The latest top-line readout from the Bax24 study in patients with resistant hypertension showed that baxdrostat achieved a statistically significant reduction in ambulatory 24-hour average systolic blood pressure (SBP) compared with placebo at 12 weeks, when added to standard care, which AZ said was “highly clinically meaningful.”
The readout comes just a few weeks after AZ reported the results of another phase 3 trial, BaxHTN, which also backed the drug’s efficacy as an add-on therapy for uncontrolled or treatment-resistant hypertension.
The company is in a race to bring the first once-daily, oral aldosterone synthase inhibitor (ASI) to market with Mineralys, which reported positive data in a pair of phase 3 trials of its lorundrostat candidate earlier this year (Advance-HTN and Launch-HTN) and is due to meet with the FDA to discuss filings in the fourth quarter of this year.
AZ has previously said it thinks baxdrostat could become a $5 billion-a-year product, given that around half of the 1.4 billion people living worldwide with high blood pressure are unable to bring it under control with current drugs.
Bax24 lead investigator Dr Bryan Williams, who is chair of medicine at UCL in the UK, said the results show that baxdrostat “can deliver highly clinically meaningful reductions in 24-hour systolic blood pressure, including in the morning when patients are at greater risk of heart attack and stroke.”

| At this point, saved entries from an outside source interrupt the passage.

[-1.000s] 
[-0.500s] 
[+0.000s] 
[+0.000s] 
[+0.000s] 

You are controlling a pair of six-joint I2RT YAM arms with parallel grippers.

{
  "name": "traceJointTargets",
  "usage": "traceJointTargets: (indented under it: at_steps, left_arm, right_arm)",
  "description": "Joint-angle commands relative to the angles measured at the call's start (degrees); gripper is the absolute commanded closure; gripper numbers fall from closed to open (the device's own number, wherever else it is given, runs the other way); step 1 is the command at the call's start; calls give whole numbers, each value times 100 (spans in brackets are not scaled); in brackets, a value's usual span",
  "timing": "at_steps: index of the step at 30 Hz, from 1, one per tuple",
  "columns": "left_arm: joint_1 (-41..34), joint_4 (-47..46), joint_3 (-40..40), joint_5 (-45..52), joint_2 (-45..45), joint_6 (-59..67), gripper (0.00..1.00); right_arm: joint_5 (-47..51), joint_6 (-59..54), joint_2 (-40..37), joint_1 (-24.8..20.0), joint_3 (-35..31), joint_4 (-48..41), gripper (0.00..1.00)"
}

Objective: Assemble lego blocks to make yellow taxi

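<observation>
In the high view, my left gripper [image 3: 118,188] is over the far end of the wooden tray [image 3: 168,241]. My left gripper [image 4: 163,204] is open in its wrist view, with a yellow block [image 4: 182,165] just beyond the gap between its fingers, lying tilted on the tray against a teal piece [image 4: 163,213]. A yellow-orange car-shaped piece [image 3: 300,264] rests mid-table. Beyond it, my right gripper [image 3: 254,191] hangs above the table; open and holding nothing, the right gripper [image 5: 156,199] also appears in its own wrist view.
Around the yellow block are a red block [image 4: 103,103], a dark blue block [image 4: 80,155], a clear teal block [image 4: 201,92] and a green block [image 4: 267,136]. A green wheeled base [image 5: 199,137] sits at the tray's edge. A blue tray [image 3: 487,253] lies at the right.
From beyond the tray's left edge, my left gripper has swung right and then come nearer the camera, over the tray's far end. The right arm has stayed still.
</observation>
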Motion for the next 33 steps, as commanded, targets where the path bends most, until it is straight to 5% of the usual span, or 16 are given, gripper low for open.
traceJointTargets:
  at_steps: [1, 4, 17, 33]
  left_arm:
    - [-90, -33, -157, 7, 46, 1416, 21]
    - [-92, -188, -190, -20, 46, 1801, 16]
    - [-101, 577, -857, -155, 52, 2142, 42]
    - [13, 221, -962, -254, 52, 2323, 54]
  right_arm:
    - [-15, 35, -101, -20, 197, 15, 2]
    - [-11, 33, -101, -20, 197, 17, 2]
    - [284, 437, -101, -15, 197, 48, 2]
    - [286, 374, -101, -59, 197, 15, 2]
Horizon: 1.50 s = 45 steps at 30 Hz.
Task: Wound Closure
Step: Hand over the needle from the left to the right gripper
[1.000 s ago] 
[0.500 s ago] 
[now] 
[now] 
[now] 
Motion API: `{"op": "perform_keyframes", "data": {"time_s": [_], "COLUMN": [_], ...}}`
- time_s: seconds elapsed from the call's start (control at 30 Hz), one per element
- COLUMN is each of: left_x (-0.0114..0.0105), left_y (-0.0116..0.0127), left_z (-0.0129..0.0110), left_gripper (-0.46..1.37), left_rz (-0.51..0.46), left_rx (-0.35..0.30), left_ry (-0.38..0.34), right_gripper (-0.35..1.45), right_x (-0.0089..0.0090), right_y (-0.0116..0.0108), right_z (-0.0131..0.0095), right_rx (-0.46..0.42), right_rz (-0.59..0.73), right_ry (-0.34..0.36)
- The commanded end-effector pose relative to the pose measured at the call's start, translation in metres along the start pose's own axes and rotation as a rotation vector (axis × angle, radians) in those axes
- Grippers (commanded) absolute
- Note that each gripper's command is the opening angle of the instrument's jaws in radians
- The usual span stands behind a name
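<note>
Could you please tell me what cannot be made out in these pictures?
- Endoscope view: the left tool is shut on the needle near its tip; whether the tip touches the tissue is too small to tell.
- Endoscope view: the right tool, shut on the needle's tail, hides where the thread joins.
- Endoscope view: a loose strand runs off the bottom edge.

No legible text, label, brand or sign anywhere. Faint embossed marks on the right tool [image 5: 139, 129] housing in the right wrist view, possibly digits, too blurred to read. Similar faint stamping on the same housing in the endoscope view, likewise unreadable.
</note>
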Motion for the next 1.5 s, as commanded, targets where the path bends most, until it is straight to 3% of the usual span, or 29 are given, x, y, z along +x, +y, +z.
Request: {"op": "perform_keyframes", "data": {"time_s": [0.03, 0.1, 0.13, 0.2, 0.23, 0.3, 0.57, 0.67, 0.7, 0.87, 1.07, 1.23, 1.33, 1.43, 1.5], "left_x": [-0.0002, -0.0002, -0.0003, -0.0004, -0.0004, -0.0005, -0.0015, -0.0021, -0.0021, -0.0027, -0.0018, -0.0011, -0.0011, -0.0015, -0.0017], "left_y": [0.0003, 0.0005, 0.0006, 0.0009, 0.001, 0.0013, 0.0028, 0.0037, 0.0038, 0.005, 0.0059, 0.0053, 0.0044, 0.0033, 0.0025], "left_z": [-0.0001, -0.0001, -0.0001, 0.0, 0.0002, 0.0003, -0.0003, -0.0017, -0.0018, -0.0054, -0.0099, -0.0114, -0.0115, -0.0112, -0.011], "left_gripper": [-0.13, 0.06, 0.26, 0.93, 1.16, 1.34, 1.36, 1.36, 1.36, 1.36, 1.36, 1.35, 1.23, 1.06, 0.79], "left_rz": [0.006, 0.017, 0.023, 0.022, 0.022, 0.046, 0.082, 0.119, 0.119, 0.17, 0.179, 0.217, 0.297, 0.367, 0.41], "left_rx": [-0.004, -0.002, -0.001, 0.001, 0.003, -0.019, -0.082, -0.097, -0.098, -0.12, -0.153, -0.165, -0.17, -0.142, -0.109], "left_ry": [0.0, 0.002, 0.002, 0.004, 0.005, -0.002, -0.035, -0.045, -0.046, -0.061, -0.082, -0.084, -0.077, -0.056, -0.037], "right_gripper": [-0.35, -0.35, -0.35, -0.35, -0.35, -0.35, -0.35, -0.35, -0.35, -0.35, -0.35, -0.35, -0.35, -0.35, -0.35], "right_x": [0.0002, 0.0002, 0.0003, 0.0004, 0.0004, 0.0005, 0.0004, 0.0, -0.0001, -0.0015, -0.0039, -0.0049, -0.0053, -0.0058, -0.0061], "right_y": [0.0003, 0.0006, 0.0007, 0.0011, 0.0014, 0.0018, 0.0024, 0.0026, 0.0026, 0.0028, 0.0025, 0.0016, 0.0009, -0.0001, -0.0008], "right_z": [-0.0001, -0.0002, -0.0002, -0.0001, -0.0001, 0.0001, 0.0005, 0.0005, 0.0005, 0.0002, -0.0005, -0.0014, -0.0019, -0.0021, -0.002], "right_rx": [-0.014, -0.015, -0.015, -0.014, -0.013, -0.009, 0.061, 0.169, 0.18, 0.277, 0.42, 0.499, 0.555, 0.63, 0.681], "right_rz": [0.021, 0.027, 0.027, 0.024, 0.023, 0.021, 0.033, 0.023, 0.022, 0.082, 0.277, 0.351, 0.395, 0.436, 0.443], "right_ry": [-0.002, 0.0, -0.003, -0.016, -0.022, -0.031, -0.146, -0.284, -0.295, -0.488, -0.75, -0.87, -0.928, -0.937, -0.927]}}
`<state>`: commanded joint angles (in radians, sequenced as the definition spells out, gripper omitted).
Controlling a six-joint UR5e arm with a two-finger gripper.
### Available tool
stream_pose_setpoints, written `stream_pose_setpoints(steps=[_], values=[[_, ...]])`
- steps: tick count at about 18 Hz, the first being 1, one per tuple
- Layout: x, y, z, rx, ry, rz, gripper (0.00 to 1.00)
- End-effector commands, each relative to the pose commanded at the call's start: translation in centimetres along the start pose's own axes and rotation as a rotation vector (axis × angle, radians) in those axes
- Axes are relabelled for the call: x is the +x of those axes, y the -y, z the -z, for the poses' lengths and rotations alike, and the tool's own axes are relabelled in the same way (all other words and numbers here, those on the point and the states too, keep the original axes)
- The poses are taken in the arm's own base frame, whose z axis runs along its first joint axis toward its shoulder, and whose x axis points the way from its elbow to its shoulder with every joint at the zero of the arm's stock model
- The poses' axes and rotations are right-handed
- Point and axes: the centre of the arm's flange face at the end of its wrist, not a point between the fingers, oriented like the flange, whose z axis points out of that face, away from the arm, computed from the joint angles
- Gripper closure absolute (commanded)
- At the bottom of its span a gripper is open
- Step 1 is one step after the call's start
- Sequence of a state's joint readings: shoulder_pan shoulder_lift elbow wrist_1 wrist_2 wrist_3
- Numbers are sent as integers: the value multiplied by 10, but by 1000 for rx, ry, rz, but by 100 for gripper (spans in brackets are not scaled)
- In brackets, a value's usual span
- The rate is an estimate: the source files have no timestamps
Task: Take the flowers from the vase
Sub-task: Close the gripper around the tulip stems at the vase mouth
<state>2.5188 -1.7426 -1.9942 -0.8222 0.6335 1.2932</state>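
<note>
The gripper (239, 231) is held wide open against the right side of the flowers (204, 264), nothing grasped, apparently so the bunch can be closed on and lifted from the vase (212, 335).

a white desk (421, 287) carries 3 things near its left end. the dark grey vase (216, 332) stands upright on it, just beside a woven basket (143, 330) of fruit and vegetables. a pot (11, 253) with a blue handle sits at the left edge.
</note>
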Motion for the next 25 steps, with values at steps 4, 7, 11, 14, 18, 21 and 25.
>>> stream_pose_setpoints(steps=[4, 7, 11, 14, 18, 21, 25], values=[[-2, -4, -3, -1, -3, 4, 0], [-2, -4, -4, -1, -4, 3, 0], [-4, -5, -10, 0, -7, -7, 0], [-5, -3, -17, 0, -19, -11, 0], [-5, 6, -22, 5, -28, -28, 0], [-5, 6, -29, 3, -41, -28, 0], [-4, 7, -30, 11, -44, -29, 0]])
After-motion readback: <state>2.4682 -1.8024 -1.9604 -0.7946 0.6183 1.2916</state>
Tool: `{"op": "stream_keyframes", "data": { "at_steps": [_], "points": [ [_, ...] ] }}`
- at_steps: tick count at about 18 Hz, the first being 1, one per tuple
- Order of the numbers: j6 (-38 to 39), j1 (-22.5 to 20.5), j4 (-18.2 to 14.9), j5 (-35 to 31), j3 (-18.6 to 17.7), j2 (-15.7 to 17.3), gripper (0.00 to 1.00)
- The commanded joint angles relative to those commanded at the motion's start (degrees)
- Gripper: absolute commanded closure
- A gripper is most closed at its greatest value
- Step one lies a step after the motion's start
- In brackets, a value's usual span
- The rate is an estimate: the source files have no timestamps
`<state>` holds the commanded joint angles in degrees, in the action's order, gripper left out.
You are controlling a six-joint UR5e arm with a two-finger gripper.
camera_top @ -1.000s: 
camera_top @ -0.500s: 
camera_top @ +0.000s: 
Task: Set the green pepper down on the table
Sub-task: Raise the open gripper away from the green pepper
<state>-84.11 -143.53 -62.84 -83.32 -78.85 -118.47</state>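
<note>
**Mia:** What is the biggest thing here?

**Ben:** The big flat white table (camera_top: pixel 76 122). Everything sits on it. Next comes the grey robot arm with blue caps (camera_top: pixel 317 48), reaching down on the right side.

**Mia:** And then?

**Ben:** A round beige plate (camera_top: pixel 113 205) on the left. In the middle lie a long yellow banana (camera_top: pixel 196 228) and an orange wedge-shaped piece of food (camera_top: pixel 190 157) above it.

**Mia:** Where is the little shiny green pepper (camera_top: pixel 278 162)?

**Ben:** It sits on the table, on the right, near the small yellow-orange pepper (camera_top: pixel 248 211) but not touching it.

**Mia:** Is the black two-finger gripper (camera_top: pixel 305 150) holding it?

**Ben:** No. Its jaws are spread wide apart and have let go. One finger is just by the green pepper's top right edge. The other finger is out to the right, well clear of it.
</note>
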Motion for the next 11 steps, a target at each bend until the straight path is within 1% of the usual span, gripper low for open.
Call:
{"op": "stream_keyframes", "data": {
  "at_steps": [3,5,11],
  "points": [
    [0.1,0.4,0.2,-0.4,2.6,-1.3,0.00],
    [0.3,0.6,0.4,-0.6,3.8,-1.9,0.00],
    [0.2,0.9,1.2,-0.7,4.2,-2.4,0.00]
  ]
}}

Calling the data “groundbreaking,” Williams added that the two baxdrostat studies suggest the drug has the potential to change the treatment approach for patients with uncontrolled high blood pressure.
Last year, Idorsia Pharma claimed FDA approval for Tryvio (aprocitentan) as the first endothelin receptor antagonist for resistant hypertension, adding to the well-established treatment options for patients based on diuretics, calcium channel blockers, and renin-angiotensin system-targeting drugs.
AZ is developing baxdrostat for a range of indications, including chronic kidney disease (CKD) and prevention of heart failure as a combination therapy with its blockbuster SGLT2 inhibitor Farxiga/Forxiga (dapagliflozin), which is approaching the end of its patent life.
Mineralys is taking a similar approach, looking at extending the use of lorundrostat into CKD as well as obstructive sleep apnoea (OSA) with hypertension.
AZ acquired baxdrostat when it bought CinCor Pharma for $1.3 billion in 2023.